Investors began to curtail investments in Chinese funds
International investors strengthened the withdrawal of funds from the markets of developing countries. According to Emerging Portfolio Fund Research (EPFR), a net outflow of investment amounted to $ 3.3 billion in a week, which is ten times higher than a week earlier. Global investors sell shares of Chinese companies amid insufficient measures to support the economy from local authorities. At the same time, the demand for funds of American shares that became the main beneficiaries of the US and China’s agreements on a trade transaction has grown.
According to the report of Bank of America (BOFA, takes into account EPFR data), according to the results of the week ending on May 14, the net outflow of customer funds from the Emerging Markets shares amounted to $ 3.3 billion. This is ten times more than a week earlier and the worst result since the end of February. At the same time, since the beginning of the year, the result of such funds is still a positive, pure influx of $ 1.7 billion. Talk about the total drop in interest in the markets of developing countries prematurely, since the entire outflow of funds came to China funds. According to EPFR, customers of such funds took a little more than $ 3.3 billion in a week, which is almost three times higher than losses a week earlier. Over the three weeks of continuous withdrawal of funds, the Chinese stock market lost about $ 8 billion in the form of outlets. The rest of the BRIC funds mainly increased investments, in the horizon of three weeks it was invested in the amount of $ 844 million, Brazil – $ 744 million.
Strengthening the flight from the Chinese funds occurred, despite the conclusion of a trade transaction between Beijing and Washington.

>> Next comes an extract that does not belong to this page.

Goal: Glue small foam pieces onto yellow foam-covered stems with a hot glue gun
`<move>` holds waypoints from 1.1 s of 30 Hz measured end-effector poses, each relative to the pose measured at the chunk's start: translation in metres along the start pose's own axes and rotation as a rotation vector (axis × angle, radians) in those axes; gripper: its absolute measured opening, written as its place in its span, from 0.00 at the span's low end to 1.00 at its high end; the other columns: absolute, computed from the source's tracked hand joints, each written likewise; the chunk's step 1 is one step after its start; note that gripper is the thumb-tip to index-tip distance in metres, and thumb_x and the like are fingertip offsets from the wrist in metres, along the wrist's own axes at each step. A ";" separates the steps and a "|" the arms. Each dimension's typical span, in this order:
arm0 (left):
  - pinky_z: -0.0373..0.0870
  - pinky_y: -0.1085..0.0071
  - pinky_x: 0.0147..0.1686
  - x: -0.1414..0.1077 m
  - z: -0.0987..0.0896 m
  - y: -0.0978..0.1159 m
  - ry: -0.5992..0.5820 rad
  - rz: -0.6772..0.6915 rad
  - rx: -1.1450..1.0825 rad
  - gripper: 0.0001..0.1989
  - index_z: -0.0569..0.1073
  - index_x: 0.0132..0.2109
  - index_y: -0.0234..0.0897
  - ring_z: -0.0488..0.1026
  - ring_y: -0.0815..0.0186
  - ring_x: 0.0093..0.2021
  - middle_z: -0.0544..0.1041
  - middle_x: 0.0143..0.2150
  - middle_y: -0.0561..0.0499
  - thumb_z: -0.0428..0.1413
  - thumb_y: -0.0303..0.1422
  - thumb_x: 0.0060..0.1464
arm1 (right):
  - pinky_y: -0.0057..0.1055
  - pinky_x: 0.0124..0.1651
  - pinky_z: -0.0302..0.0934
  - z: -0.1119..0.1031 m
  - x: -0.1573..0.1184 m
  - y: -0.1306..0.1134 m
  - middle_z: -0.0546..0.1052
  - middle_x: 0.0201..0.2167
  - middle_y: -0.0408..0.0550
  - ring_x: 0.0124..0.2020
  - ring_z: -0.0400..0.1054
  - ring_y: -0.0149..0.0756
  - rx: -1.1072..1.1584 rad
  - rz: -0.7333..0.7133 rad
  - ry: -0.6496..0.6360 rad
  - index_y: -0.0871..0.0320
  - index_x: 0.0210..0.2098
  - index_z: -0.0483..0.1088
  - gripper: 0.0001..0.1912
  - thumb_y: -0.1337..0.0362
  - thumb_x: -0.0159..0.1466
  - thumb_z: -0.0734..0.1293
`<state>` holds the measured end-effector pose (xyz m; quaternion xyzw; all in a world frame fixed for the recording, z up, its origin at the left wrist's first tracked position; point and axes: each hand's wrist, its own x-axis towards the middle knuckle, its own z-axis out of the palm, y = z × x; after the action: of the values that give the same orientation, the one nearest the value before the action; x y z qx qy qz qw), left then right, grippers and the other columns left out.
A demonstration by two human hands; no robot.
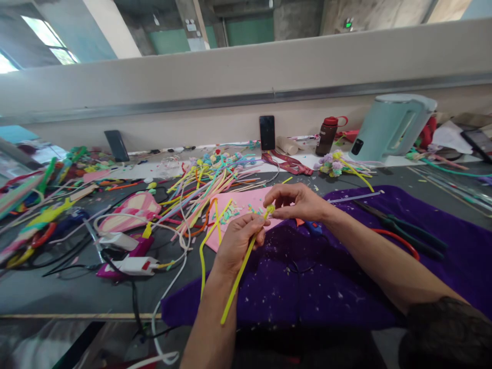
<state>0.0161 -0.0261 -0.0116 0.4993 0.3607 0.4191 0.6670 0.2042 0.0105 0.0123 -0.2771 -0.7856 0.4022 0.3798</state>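
My left hand is closed in a pinch round a yellow pipe cleaner, whose long straight end slants down towards me. At its upper end is a small curled yellow knot. My right hand has thumb and forefinger closed on that knot from the right, with the other fingers bent. Beneath both hands lie a pink sheet with small cut bits on it and a purple cloth. More bent yellow pipe cleaners lie left of my left hand.
Long-handled pliers lie on the cloth at right. Behind stand a kettle, a dark bottle and a phone. A bundle of pipe-cleaner flowers spreads left of centre. White chargers and cables cover the left side.
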 end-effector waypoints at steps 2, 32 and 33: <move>0.49 0.77 0.16 0.000 0.000 0.000 0.012 0.001 0.009 0.08 0.71 0.29 0.33 0.57 0.76 0.15 0.65 0.14 0.57 0.54 0.34 0.49 | 0.21 0.25 0.56 0.001 0.000 -0.001 0.70 0.26 0.41 0.24 0.63 0.23 -0.007 0.008 0.001 0.61 0.38 0.69 0.13 0.63 0.54 0.69; 0.65 0.75 0.26 0.007 -0.002 -0.005 0.243 0.088 -0.227 0.10 0.76 0.33 0.33 0.69 0.72 0.26 0.75 0.30 0.50 0.60 0.35 0.42 | 0.22 0.21 0.57 0.051 0.001 -0.003 0.71 0.21 0.42 0.18 0.62 0.24 0.299 0.339 0.014 0.62 0.26 0.70 0.10 0.60 0.55 0.66; 0.65 0.76 0.25 0.007 -0.002 -0.005 0.223 0.083 -0.231 0.11 0.76 0.33 0.33 0.69 0.72 0.24 0.75 0.29 0.51 0.60 0.35 0.42 | 0.22 0.21 0.56 0.057 0.001 -0.002 0.70 0.21 0.41 0.18 0.62 0.23 0.318 0.340 0.002 0.63 0.25 0.70 0.11 0.59 0.55 0.66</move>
<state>0.0181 -0.0198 -0.0175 0.3840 0.3610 0.5379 0.6579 0.1568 -0.0142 -0.0079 -0.3425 -0.6543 0.5787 0.3460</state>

On May 12, US President Donald Trump announced a temporary reduction in mutual duties. According to the agreements of the parties, for a period of 90 days, the United States will reduce duties for Chinese goods from 145% to 30%, and China to American – from 125% to 10%. The discharge in the trade war with the United States removed the key external risk and shifted the focus of investors on the internal agenda. And there everything is too ambiguous: the real economy slows down the growth rate, capital expenses are not growing, consumption stagnates, the unemployment rate among the youth remains high, and the restructuring of developers skills. “Therefore, investors began to be born, not out of fear, but disappointed in their own expectations,” said Astero Falcon Astero Falcon.
As part of the investment rotation, part of the funds could be reinvested in the funds of American shares. In the reporting period, customers of such funds invested $ 19.2 billion, which is more than twice as high as the amount of funds bred a week earlier, and the first result with a plus sign from the beginning of April. This influx, according to Alena Nikolaeva, is still not a full-fledged Risk-on, but rather rational rotation, such an escape to understandable liquidity. Add attractiveness to such investments and fresh statdous in inflation in the country. According to the US Department of Labor last Tuesday, consumer prices (CPI) in April increased by 2.3% relative to the same month of last year. Thus, the growth rate of consumer prices has slowed down to minimal levels since February 2021. “Inflation is reduced faster than analysts, which can speed up the rate of reduction in interest rates by the federal reserve system,” said Dmitry Khomyakov, head of the confidence department of the KSP Capital UA.
Investors are of interest in the funds of Europe and Japan.
At the end of the week, their clients attracted $ 2.7 billion and $ 1.3 billion, respectively. “Europe gives some semblance of protection against the US -China conflict, more stable on the political front, cheaper in multipliers plus high dividends,” Ms. Nikolaeva notes.
A decrease in the risks of the trade war had a positive but limited impact on the Russian stock market. After the growth of the Moscow Exchange index at the beginning of last week, by 2.8%, to 2930 points, according to its results, it closed at a mark of 2840.34 points, losing about 0.4%per week. “The US trade transactions with Great Britain and especially with China led to stabilization of oil prices and thus supported the Russian stock market a little, but the main factor affecting the shares of the Russian Federation remains geopolitics, the volatile news on which lead to significant fluctuations in quotations,” said Sergey Suverov, strategist of Aricapital.